# YOUR ASSIGNMENT
Where the word "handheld" occurs in a line of the data, return the whole line.

Records from a data collection
***

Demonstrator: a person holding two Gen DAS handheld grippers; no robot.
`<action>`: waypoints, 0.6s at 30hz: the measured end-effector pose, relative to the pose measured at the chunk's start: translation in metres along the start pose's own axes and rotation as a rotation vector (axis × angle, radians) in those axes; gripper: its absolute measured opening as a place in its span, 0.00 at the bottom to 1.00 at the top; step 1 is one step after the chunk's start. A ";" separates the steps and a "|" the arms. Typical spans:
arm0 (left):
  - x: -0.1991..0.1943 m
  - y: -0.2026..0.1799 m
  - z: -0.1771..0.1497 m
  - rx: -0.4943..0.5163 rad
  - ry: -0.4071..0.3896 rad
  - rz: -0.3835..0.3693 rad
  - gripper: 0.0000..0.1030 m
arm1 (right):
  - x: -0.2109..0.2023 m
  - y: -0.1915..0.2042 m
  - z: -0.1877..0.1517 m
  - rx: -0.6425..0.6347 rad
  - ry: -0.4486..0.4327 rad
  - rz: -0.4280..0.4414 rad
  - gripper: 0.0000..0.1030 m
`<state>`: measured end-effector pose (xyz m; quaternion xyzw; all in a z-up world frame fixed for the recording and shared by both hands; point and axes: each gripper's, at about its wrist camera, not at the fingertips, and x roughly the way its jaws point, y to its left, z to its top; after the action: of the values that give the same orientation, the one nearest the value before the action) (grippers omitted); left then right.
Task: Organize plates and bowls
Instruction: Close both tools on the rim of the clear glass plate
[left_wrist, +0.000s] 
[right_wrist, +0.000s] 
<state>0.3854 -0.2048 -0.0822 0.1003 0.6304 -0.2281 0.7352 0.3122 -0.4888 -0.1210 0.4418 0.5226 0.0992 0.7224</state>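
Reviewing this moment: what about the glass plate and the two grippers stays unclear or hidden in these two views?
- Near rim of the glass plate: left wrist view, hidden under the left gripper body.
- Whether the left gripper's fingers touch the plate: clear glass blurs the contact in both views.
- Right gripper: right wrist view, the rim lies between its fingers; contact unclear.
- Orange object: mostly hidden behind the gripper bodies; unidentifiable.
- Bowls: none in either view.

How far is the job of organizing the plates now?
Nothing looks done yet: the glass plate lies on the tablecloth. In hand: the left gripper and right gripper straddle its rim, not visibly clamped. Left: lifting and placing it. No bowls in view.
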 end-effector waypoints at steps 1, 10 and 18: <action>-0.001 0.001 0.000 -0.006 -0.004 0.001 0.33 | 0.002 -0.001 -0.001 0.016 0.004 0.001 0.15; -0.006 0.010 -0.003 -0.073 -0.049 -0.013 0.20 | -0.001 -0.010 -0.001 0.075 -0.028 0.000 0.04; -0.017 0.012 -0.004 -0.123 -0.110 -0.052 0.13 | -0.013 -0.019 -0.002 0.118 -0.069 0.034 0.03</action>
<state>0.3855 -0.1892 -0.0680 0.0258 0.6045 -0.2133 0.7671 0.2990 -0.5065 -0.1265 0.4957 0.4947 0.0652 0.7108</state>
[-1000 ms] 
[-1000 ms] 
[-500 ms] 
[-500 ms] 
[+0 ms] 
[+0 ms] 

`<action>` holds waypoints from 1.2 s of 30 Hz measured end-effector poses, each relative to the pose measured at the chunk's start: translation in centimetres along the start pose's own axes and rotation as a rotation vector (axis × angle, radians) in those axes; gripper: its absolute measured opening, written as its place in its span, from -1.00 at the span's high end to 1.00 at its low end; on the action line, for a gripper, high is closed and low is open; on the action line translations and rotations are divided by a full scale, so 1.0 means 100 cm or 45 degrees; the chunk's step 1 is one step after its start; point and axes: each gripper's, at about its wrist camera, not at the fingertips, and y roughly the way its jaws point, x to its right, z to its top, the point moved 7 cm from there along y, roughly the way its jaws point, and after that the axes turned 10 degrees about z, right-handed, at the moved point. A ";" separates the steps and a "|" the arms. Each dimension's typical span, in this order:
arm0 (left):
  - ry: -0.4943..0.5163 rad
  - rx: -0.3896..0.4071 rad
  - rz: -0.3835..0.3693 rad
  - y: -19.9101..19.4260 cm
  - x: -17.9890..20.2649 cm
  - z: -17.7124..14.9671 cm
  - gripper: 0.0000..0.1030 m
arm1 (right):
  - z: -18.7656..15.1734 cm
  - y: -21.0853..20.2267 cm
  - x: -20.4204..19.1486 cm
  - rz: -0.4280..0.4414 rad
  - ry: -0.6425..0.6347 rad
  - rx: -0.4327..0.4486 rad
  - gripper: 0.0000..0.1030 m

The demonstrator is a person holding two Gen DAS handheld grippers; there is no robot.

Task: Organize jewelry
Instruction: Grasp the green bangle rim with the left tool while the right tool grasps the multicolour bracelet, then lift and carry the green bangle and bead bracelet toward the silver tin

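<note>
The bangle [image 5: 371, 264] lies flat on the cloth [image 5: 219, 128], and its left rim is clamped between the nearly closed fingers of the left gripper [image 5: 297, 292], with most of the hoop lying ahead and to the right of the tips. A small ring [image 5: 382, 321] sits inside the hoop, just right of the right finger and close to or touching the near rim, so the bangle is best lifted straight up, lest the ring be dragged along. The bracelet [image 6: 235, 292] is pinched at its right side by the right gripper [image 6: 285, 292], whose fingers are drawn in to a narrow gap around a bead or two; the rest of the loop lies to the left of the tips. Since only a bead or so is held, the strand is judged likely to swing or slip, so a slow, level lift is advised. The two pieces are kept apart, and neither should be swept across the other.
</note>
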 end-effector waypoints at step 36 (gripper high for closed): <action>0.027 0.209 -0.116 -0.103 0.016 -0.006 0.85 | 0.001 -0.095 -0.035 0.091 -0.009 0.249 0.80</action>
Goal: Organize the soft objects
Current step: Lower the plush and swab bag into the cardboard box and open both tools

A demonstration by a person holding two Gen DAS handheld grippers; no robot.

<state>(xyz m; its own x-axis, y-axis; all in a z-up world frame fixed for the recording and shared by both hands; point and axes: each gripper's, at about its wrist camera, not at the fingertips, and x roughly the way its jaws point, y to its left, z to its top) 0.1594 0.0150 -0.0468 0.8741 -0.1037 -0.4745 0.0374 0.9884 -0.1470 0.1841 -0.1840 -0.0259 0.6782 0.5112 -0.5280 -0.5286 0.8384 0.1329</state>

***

# SOLUTION
Demonstrator: a person holding two Gen DAS handheld grippers; no robot.
The demonstrator is a person holding two Gen DAS handheld grippers; there is no robot.
A demonstration by a person holding two Gen DAS handheld grippers; no robot.

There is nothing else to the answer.